Igreja e eutanásia: os contornos de uma questão delicada e mal interpretada
(30/10/2007) Ciclicamente agita-se, nos meios de comunicação social, a questão da
eutanásia e sempre se torna necessário esclarecer as consciências dos cristãos sobre
o que verdadeiramente está em causa.
Eutanásia é a morte deliberada e intencional
de uma pessoa, a seu pedido, pela outra pessoa que recebe e acolhe o pedido. Se não
há pedido não há eutanásia, há um homicídio comum. Se há pedido há também um homicídio,
mas em resposta a uma vontade expressa pela pessoa que é assassinada. Quando a
pessoa está doente e solicita ao seu médico que a mate este não pode acolher este
pedido, porque não é sua função matar o seu doente. Mas deve imediatamente acolher
com respeito este pedido e dar a maior atenção aos motivos que levam aquele doente
a desejar ser morto em vez de desejar viver. Podem ser dores, e então a obrigação
do médico é tratar as dores e hoje não há dores intratáveis. O doente sem dores não
solicita a eutanásia. Pode ser um sofrimento difícil de suportar. Então o médico
com a ajuda do enfermeiro e de outros profissionais, designadamente psicólogos clínicos,
porá à disposição do seu doente em desespero, todos os meios que permitem tornar suportável
o sofrimento. Pode ser um sentimento de esgotamento de qualquer projecto de vida
que faz com que a pessoa, em dificuldades, prefira morrer a viver. Também este estado
psicológico é susceptível de tratamento que consegue reconstruir a vontade de viver.
Por vezes o doente chega a estes estados por cuidados médicos a mais ou por cuidados
médicos a menos. Por obstinação terapêutica, em situações que já atingiram a fase
da incurabilidade e estes cuidados a mais, desproporcionados, geram um grande sofrimento.
A pessoa tem o direito de os recusar e de viver o seu período terminal em paz. Pode
não estar bem tratada, em especial das dores e do sofrimento e estes cuidados a menos
criam estados de desespero e motivam pedidos de eutanásia.
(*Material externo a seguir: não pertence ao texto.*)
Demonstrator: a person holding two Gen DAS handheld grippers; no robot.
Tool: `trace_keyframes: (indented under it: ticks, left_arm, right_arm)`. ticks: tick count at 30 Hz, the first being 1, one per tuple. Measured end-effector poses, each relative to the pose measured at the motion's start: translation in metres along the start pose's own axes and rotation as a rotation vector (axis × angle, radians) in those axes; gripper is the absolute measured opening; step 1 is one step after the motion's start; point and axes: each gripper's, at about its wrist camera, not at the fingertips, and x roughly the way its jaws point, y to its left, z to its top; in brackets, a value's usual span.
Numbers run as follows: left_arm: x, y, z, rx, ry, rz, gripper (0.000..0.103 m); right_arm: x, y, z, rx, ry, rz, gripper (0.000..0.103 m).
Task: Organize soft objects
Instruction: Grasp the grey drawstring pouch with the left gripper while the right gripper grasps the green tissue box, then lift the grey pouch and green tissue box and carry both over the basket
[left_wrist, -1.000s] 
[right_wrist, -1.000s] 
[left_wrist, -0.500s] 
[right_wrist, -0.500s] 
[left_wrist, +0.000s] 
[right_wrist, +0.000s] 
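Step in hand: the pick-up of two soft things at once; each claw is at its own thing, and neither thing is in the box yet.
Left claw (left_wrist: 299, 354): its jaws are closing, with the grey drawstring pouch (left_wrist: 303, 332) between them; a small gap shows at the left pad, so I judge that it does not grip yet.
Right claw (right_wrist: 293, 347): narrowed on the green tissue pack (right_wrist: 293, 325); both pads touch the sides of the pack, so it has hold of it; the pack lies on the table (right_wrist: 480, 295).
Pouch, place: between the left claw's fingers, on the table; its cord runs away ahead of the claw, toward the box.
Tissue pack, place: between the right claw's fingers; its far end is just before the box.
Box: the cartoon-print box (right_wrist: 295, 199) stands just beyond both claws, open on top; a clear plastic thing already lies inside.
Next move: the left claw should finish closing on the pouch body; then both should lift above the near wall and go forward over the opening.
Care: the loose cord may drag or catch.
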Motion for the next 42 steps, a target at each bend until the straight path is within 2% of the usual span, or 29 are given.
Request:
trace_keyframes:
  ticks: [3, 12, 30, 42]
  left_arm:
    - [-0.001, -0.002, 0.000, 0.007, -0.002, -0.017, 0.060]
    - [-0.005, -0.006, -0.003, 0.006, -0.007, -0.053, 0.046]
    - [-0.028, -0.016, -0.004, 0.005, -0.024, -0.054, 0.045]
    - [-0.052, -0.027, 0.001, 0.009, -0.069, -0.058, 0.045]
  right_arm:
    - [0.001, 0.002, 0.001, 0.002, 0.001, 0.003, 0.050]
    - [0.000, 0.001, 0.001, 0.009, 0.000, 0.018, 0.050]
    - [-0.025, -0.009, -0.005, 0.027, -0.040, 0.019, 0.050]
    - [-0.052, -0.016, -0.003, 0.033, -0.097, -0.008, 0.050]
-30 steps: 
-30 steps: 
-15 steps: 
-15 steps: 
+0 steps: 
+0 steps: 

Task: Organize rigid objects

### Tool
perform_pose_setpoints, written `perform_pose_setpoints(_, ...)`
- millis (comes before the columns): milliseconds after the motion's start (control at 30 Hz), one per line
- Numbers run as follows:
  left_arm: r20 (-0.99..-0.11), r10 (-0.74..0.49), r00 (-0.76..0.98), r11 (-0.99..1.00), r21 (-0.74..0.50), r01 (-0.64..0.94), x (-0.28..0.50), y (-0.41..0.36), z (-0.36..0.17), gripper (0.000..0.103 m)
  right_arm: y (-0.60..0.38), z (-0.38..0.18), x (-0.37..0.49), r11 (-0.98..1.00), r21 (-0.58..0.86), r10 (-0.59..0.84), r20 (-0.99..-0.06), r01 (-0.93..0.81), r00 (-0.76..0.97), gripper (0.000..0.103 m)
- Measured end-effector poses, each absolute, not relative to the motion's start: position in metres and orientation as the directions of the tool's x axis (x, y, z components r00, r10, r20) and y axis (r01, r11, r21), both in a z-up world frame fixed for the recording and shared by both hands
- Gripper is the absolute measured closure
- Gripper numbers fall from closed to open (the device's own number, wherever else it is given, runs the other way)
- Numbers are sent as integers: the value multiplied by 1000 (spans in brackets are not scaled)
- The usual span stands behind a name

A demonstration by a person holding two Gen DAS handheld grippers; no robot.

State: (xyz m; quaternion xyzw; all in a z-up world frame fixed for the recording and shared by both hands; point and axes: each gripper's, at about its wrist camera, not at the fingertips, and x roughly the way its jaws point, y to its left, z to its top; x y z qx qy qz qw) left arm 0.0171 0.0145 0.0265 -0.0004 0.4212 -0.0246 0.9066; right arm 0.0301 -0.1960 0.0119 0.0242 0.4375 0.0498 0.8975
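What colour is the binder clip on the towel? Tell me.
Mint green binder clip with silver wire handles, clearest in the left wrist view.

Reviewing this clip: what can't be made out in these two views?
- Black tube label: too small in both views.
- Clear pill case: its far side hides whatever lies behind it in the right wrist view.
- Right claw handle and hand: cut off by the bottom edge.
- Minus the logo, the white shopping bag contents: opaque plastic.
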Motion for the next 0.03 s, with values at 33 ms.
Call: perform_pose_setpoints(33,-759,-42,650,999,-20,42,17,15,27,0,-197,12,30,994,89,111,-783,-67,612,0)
A pessoa tem direito a
exigir que lhe seja prestado o tratamento próprio da fase terminal, que é o cuidado
paliativo. O cuidado paliativo é um cuidado especializado prestado por uma equipe
de profissionais competentes nas várias disciplinas que o compõem. Pode ocorrer em
unidades próprias, em áreas de hospitais de cuidados gerais ou no domicílio. A
evidência, onde existe o cuidado paliativo, é que o doente que está acolhido e tratado
de todas as perturbações, físicas, psicológicas e espirituais que ocorrem na fase
terminal da vida, não pensa em eutanásia, nem a pede nunca, porque compreendeu que
a eutanásia não é a solução. Para a Igreja Católica é esta a solução e já vão
aparecendo unidades inspiradas por instituições com ligação à Igreja Católica. É preciso
que se criem muitas mais e que a Igreja contribua para a formação do pessoal especializado
necessário. No cuidado paliativo não há lugar para a recusa de cuidados extraordinários
ou desproporcionados, que a doutrina católica, desde Pio XII, sempre reprovou, porque
o cuidado paliativo não acelera nem atrasa o processo de morrer. O doente é acompanhado
constantemente e todas as intercorrências são tratadas, sempre, com competência técnica
e em tempo útil. Mas sem nenhuma orientação intensivista e de suporte artificial de
funções vitais quando já só produz sofrimento e em nada beneficia o doente. Só é feito
o que contribui para manter o bem-estar da pessoa até ao momento final. No cuidado
paliativo o processo de morrer é re-socializado, com um lugar importante à família
e aos amigos que também são objecto do cuidado paliativo e são por isso participantes
na criação de um estado de permanente bem-estar para a pessoa. Uma pessoa que
é “depositada” numa cama de hospital para morrer no maior abandono e esquecida dos
cuidadores ou submetida a intervenções intensivas e inúteis, essa é candidata a pedir
a eutanásia. Mas a eutanásia não é, nunca, a solução. Em vez de proclamar que
a eutanásia deve ser proibida ou permitida, a posição da Igreja é a de que ninguém
esteja nunca em situação de pensar que a eutanásia é a solução para o seu desespero.
Dizer que se mata por compaixão é, de facto, matar a compaixão.